EXERCISE =
Using the listing below, keep only the lines with the word "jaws" and copy them.

Segment Start: DATASET SECTION

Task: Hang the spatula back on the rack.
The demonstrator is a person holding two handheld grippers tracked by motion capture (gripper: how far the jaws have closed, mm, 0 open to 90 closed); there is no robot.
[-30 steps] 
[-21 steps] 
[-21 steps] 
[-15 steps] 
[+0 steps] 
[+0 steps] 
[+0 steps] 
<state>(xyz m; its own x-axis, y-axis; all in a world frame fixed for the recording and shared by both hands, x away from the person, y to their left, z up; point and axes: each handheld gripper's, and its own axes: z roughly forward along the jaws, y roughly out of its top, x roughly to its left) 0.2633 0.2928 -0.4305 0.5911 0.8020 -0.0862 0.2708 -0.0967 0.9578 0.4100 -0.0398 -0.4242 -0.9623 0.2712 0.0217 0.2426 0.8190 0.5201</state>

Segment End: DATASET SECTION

EXPECTED ANSWER =
The demonstrator is a person holding two handheld grippers tracked by motion capture (gripper: how far the jaws have closed, mm, 0 open to 90 closed); there is no robot.
<state>(xyz m; its own x-axis, y-axis; all in a world frame fixed for the recording and shared by both hands, x away from the person, y to their left, z up; point and axes: each handheld gripper's, and its own axes: z roughly forward along the jaws, y roughly out of its top, x roughly to its left) 0.2633 0.2928 -0.4305 0.5911 0.8020 -0.0862 0.2708 -0.0967 0.9578 0.4100 -0.0398 -0.4242 -0.9623 0.2712 0.0217 0.2426 0.8190 0.5201</state>

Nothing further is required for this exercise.